• [WORK INSTRUCTION]: Where the word "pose" occurs in a line of the listing, please copy the line.

• [COLLECTED DATA]:
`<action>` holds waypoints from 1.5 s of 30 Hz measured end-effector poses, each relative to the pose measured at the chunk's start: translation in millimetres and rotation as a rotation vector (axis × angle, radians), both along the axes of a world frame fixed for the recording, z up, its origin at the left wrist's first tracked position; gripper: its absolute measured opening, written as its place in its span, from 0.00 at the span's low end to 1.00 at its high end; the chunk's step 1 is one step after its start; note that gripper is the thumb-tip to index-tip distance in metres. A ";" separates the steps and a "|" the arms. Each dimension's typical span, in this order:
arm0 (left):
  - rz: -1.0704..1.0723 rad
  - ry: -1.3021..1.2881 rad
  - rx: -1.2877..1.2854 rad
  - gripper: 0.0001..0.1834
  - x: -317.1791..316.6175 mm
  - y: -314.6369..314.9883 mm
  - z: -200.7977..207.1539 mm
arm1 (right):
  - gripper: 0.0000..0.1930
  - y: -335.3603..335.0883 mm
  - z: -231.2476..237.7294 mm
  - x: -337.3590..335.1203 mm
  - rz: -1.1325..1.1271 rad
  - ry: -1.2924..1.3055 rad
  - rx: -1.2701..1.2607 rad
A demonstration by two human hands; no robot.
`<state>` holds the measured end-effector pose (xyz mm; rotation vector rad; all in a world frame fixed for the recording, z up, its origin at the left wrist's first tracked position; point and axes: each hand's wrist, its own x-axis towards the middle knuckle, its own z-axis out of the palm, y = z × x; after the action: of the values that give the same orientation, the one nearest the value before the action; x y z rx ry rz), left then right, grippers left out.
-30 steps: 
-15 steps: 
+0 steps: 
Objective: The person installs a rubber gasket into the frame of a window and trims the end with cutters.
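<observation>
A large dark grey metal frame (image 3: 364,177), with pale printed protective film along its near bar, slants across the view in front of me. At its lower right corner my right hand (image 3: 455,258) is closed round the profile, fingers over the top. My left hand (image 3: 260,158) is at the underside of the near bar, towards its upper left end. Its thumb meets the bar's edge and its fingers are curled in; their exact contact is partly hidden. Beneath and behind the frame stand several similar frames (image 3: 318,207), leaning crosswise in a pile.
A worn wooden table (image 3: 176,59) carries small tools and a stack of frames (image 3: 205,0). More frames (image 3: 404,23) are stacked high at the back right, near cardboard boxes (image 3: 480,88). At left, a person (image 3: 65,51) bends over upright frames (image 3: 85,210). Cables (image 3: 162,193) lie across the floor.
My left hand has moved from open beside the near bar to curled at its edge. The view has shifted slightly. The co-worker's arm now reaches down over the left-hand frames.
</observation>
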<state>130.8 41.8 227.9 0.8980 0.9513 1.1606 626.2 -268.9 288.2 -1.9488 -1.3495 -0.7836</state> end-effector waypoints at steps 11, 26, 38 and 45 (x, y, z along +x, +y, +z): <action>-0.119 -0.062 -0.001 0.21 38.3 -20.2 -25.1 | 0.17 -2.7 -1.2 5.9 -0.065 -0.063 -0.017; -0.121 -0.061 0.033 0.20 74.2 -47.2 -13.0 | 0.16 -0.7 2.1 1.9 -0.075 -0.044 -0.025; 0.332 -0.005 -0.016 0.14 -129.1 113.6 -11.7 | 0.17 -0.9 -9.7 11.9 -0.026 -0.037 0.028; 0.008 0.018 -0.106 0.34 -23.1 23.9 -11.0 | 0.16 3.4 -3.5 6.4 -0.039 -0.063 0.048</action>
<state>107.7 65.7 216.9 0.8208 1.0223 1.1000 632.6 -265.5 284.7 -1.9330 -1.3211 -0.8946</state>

• [TASK RESULT]:
`<action>` holds waypoints from 1.5 s of 30 Hz measured end-effector poses, each relative to the pose measured at the chunk's start: translation in millimetres and rotation as a rotation vector (axis × angle, radians), both along the axes of a world frame fixed for the recording, z up, its origin at the left wrist's first tracked position; gripper: its absolute measured opening, written as its place in its span, from 0.00 at the span's low end to 1.00 at its high end; the chunk's step 1 is one step after its start; note that gripper is the thumb-tip to index-tip distance in metres. A ";" separates the steps and a "|" the arms. Each dimension's typical span, in this order:
`<state>` holds the measured end-effector pose (xyz mm; rotation vector rad; all in a world frame fixed for the recording, z up, its origin at the left wrist's first tracked position; point and axes: each hand's wrist, its own x-axis towards the middle knuckle, its own z-axis out of the palm, y = z × x; after the action: of the values that give the same orientation, the one nearest the value before the action; x y z rx ry rz), left then right, grippers left out.

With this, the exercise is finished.